Last week, the Dow rallied 2.7% and the S&P 500 gained 1.2%. Despite a 0.9% rally on the week’s final session, the Nasdaq Composite shed 1.5% over the same period.

April jobs report showed that U.S. employers added 266,000 net payrolls last month. Economists polled by Dow Jones had expected 1 million additions.

Mike Wilson, chief U.S. equity strategist at Morgan Stanley, noted that traders appear to have already priced a robust economic reopening thanks to declining Covid-19 cases. Any news that could threaten that narrative could quickly impact where portfolio managers allocate cash

“We’re watching expectations vs reality with the market now well priced for reopening. On a cumulative basis, retail sales are above where they would have been on pre-COVID trends – suggesting some expectations risk around the pent up demand narrative,” Wilson wrote over the weekend.

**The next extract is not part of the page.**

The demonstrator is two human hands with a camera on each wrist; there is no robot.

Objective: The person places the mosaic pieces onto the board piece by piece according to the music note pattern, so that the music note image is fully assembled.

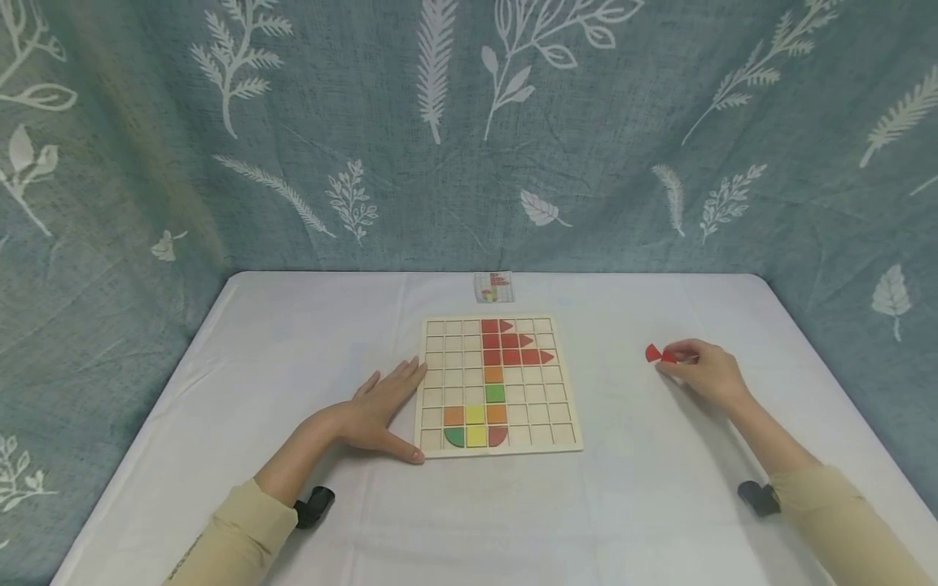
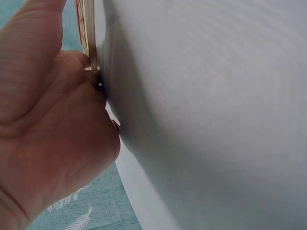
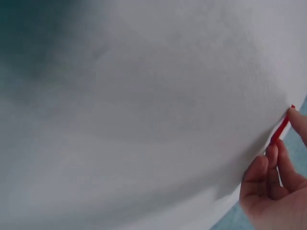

“The labor market has less slack than is typical at this point in the cycle,” he added. “We recommend moving up the quality curve and adding more defensive balance as the market shifts toward mid-cycle leadership.”

The market will face a key test on Wednesday with the release of CPI inflation data. Investors fear a scenario where the Federal Reserve is forced to cut back its easy money policies to curb inflation, before the economy has fully recovered from the pandemic.